• [Task instructions] The answer should be a single number: how many lines in the material contain "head".

• [Supplied material]
..........
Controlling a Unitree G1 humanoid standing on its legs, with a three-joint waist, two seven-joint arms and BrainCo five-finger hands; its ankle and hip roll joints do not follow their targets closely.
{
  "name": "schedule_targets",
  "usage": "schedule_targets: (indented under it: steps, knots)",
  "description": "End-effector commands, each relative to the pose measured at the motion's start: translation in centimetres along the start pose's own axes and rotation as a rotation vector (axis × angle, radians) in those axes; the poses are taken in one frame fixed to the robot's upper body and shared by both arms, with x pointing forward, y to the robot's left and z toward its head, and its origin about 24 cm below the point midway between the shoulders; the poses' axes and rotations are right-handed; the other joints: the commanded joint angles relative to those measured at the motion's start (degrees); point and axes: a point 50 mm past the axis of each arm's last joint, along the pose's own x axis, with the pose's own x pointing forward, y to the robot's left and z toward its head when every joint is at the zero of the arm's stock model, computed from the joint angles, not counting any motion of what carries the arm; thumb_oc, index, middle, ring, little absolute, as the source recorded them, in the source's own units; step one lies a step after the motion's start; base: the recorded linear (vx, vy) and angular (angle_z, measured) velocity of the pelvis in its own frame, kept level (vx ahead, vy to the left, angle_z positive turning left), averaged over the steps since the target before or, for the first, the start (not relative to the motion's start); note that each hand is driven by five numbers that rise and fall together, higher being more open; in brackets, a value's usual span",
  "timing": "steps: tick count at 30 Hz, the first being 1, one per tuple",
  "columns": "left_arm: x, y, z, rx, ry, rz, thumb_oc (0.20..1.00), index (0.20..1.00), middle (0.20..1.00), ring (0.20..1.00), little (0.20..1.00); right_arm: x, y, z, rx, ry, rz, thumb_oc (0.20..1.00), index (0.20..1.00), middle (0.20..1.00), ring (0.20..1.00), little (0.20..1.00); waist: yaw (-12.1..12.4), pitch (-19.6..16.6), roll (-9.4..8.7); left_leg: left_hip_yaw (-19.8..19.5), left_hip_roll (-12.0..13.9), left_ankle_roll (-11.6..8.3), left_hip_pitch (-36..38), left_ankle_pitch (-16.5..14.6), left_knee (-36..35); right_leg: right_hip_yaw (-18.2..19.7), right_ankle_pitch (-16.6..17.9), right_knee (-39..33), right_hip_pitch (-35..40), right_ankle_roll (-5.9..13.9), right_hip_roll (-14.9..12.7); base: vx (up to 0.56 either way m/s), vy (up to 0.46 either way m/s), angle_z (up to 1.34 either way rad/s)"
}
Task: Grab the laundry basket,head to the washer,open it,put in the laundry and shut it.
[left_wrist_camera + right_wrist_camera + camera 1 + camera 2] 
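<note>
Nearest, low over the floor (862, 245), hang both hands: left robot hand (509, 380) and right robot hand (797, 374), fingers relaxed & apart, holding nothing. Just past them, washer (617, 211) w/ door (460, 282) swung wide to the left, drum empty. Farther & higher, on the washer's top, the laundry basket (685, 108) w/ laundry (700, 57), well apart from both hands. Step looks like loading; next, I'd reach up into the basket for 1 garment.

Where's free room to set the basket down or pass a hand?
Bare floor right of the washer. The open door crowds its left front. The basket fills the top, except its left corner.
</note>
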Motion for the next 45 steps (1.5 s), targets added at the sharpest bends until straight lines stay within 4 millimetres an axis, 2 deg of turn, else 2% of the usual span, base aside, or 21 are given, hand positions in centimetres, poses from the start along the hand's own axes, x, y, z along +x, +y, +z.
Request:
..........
• [Task output] 2